# ** 3 Fotd's Purple,Neutral and BBR.



## Ruby_Woo (Jan 19, 2009)

.....


----------



## Hilly (Jan 19, 2009)

I love your looks! I followed your brow tutorial and went out and bought the concealor you used to do it lol


----------



## Ruby_Woo (Jan 19, 2009)

Quote:

   Originally Posted by *Hilly* 

 
_I love your looks! I followed your brow tutorial and went out and bought the concealor you used to do it lol_

 
oh yay, did it work for you??


----------



## starfck (Jan 19, 2009)

i love your brows & that purple look is gorgeous =)


----------



## laguayaca (Jan 19, 2009)

youre tooo gorgeous love all three and i love love love your brows!


----------



## 2nigurl (Jan 19, 2009)

wow! stunning! love the colors


----------



## n_c (Jan 19, 2009)

Wow I LOVE your neutral look! Gorgeous.


----------



## nikki (Jan 19, 2009)

Very pretty!!!


----------



## TISH1124 (Jan 19, 2009)

Love love all the looks...but the neutral is so amazing!! perfect!!


----------



## Shawty_DIGGA (Jan 19, 2009)

daaamn these looks are HOT
I love the purple one most of all


----------



## gnat (Jan 19, 2009)

I have a question  When you use your MUFE 92, does it stain your lids? I have really pink lids after I've used this. I generally apply it either over the TooFaced Shadow Insurance or over a base by Artdeco. Really like the first look it's so elegant =)


----------



## joey444 (Jan 19, 2009)

Wow Wow Wow, I love all your looks!!


----------



## MissAlly (Jan 19, 2009)

Bomb eyebrows,'ma.


----------



## babyjazy21 (Jan 19, 2009)

Wow you look stunning in all the looks! Gorgeous!
Btw did I ready one of the looks was for your last shift as a perm?!?!?!?
Nooo are you quitting MAC?


----------



## Ruby_Woo (Jan 19, 2009)

Quote:

   Originally Posted by *gnat* 

 
_I have a question  When you use your MUFE 92, does it stain your lids? I have really pink lids after I've used this. I generally apply it either over the TooFaced Shadow Insurance or over a base by Artdeco. Really like the first look it's so elegant =)_

 
I've never had a problem w/ my MUFE #92. I use two bases under any makeup I do though. I always use UDPP because I have super oily lids, then I use a paint pot (usually soft Ochre). 

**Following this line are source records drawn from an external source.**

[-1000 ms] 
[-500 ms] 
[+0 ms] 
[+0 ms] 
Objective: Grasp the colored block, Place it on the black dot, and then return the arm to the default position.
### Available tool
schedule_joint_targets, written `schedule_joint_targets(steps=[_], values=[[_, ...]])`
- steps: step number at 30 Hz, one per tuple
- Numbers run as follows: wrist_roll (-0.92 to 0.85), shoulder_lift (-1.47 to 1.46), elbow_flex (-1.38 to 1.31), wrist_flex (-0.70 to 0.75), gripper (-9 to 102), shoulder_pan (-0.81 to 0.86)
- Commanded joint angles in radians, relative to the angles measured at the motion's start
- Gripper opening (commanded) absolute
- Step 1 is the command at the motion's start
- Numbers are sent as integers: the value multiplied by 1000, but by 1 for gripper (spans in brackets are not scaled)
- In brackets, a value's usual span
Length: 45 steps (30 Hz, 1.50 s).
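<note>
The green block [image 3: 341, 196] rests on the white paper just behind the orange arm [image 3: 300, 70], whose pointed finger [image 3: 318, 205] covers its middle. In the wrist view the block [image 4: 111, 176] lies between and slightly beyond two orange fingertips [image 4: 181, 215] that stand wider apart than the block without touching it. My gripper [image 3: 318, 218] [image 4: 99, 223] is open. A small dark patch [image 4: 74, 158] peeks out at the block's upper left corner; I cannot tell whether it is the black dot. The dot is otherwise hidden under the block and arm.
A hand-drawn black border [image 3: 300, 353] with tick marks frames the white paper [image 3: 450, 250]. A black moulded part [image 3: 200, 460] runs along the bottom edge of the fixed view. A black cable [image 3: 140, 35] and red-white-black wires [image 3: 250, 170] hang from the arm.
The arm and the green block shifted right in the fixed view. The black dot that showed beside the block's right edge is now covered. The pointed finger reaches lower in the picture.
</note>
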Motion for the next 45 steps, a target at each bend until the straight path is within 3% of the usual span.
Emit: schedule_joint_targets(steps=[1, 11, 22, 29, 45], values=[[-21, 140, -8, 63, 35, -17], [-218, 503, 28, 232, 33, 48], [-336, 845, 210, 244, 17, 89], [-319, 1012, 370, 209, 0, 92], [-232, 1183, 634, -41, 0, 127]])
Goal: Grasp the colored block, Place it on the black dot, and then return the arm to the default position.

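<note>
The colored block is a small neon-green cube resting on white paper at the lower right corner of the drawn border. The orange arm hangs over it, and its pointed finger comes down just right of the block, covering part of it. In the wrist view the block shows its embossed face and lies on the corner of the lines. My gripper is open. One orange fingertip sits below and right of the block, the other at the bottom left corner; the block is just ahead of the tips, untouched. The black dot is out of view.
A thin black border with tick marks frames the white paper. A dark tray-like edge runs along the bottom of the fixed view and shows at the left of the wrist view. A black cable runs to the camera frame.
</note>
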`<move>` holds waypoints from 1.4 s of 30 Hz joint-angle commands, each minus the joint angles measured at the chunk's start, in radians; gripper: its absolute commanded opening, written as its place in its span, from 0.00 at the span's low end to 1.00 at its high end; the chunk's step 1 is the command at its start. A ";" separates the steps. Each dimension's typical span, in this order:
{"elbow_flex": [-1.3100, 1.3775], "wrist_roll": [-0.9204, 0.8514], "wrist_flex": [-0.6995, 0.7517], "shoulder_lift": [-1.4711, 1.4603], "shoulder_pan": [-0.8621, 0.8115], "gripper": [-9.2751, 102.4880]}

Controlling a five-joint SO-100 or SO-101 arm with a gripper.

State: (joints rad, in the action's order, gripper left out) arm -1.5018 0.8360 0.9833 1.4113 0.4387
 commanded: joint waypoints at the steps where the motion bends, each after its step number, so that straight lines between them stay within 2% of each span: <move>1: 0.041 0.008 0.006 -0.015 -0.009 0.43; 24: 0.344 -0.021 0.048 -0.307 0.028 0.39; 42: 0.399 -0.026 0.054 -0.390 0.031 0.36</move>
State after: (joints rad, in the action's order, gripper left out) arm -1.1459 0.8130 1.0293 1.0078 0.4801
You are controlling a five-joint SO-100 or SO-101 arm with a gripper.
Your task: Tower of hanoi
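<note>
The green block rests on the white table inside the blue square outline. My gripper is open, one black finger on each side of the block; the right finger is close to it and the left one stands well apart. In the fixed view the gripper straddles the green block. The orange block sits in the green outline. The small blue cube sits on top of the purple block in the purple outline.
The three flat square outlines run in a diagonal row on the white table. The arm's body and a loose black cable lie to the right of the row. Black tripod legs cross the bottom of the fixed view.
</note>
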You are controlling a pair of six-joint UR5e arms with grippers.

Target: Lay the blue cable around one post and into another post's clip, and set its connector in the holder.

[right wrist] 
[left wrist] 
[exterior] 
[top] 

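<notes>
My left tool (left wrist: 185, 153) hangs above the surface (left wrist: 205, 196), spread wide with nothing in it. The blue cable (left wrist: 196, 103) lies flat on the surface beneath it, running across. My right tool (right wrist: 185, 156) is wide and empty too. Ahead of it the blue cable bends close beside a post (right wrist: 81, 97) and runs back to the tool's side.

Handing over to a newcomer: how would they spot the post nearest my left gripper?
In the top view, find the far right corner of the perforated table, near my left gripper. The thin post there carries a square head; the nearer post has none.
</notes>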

The only thing is, it does stain my brushes. I have to use Cleanse off oil to get it out! 

Hope this helps


----------



## BinkysBaby (Jan 19, 2009)

You look amazing!


----------



## nunu (Jan 19, 2009)

Pretty looks!


----------



## Shadowy Lady (Jan 19, 2009)

all three looks are so gorgeous. I'm stealing the purple look idea


----------



## ashpardesi (Jan 19, 2009)

Love the neutral look!


----------



## gnat (Jan 19, 2009)

Quote:

   Originally Posted by *Ruby_Woo* 

 
_I've never had a problem w/ my MUFE #92. I use two bases under any makeup I do though. I always use UDPP because I have super oily lids, then I use a paint pot (usually soft Ochre). 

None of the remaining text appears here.